4) Destrucción de toda la contaminación oculta.

En el Santo y Glorioso Nombre de Jesucristo, en el poder de Su Preciosísima Sangre, sea destruida toda contaminación oculta que haya penetrado dentro de mí por cualquier ritual mágico, hechizo, brujería, encantamiento, o cualquier cosa de ese tipo.

5) Encadenamiento de todos los espíritus malignos.

En el glorioso y bendito Nombre de Jesucristo, por obra del Espíritu Santo y en el poder de su preciosísima Sangre, sean encadenados todos los espíritus malignos que me rodean, me asedian, me perturban, me oprimen, me oprimen… (nombra la acción precisa que percibes) y sean puestos bajo los pies de Cristo para que no puedan volver a mí, para Alabanza y Gloria del Padre.

6) Comunión con la Sangre de Cristo para la curación.

Espíritu Santo te suplico en el Santo Nombre de Jesús que derrames sobre mis profundas heridas, causadas por cualquier acción oculta, la todopoderosa Sangre de Jesucristo mi Señor y Salvador, para mi completa curación. Gracias Señor Jesús porque Tu Sangre es un bálsamo precioso que me da curación y fuerza para alabanza de Tu Gloria.

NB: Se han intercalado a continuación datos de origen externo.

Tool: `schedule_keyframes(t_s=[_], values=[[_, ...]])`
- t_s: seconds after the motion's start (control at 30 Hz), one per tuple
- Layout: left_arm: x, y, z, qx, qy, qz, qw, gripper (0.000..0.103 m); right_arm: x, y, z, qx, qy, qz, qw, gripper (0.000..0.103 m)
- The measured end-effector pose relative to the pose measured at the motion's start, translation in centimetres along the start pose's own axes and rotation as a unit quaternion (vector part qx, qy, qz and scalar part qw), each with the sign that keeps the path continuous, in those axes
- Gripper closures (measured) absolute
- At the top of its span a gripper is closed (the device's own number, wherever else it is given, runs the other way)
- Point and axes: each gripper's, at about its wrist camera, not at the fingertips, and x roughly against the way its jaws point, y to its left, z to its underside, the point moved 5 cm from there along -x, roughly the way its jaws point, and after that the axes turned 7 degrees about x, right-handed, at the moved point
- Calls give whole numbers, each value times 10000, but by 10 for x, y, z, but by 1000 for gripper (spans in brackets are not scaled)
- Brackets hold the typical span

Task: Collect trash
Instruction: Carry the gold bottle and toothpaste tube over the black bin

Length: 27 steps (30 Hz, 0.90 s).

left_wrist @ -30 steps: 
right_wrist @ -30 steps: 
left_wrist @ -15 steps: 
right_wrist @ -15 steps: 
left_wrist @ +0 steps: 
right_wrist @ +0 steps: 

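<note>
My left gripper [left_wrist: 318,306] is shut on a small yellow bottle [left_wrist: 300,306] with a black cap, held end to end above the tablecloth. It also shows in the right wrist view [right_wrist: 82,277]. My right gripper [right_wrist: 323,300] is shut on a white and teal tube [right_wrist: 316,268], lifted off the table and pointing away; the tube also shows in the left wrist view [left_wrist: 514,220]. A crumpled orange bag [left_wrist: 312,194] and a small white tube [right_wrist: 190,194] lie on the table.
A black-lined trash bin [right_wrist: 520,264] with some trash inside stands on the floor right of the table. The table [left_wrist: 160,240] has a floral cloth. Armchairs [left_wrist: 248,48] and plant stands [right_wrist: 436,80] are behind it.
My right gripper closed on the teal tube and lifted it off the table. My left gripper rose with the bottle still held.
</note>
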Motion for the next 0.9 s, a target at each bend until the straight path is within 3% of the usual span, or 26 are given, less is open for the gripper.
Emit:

7) Protección en la sangre de Jesús.

Señor Jesús, que Tu preciosa Sangre me envuelva y me rodee como un poderoso escudo contra todos los asaltos de las fuerzas del mal para que pueda vivir plenamente en todo momento en la libertad de los Hijos de Dios y pueda sentir Tu paz, permaneciendo firmemente unido a Ti, para alabanza y gloria de Tu Santo Nombre. Amén.